_EXERCISE PROMPT_
Every line of the listing belongs in your answer exactly as written; the images do not.

::::

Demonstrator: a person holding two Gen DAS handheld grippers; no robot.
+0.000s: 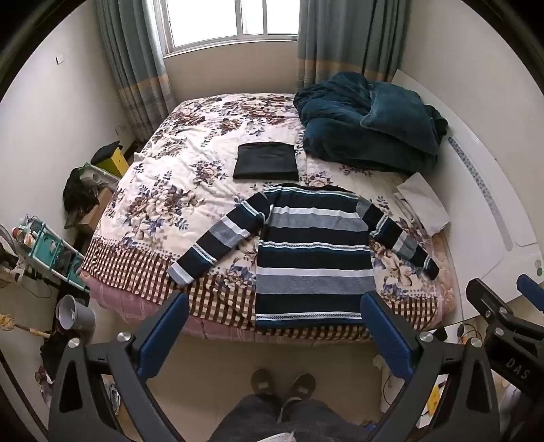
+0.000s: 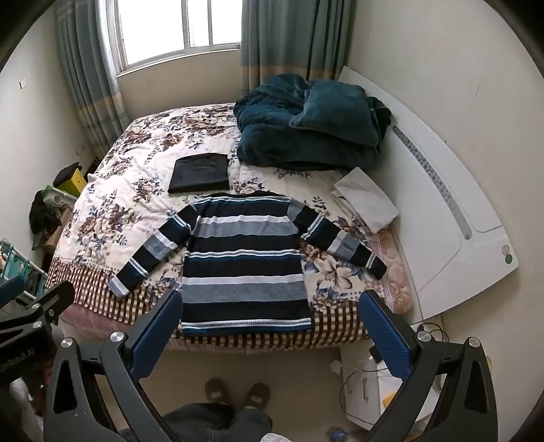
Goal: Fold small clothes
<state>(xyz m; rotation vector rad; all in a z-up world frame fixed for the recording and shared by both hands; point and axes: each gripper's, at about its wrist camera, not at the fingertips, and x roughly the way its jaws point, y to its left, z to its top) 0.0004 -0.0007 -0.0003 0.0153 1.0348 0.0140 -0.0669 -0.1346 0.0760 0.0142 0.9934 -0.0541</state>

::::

_EXERCISE ANSWER_
Demonstrator: a person holding two Gen DAS handheld grippers; no robot.
+0.000s: 
+0.000s: 
Goal: Fold small clothes
<state>(xyz m; rotation vector rad; all in a z-up world frame fixed for the recording and shared by both hands; point and axes: each gripper's, at about its wrist camera, not at the fingertips, and x roughly the way its jaws point, y to its left, z to its top) 0.0004 -0.0007 -0.0003 0.0153 1.0348 0.0140 -0.0669 -0.1346 0.0760 0.0142 0.9934 -0.0541</state>

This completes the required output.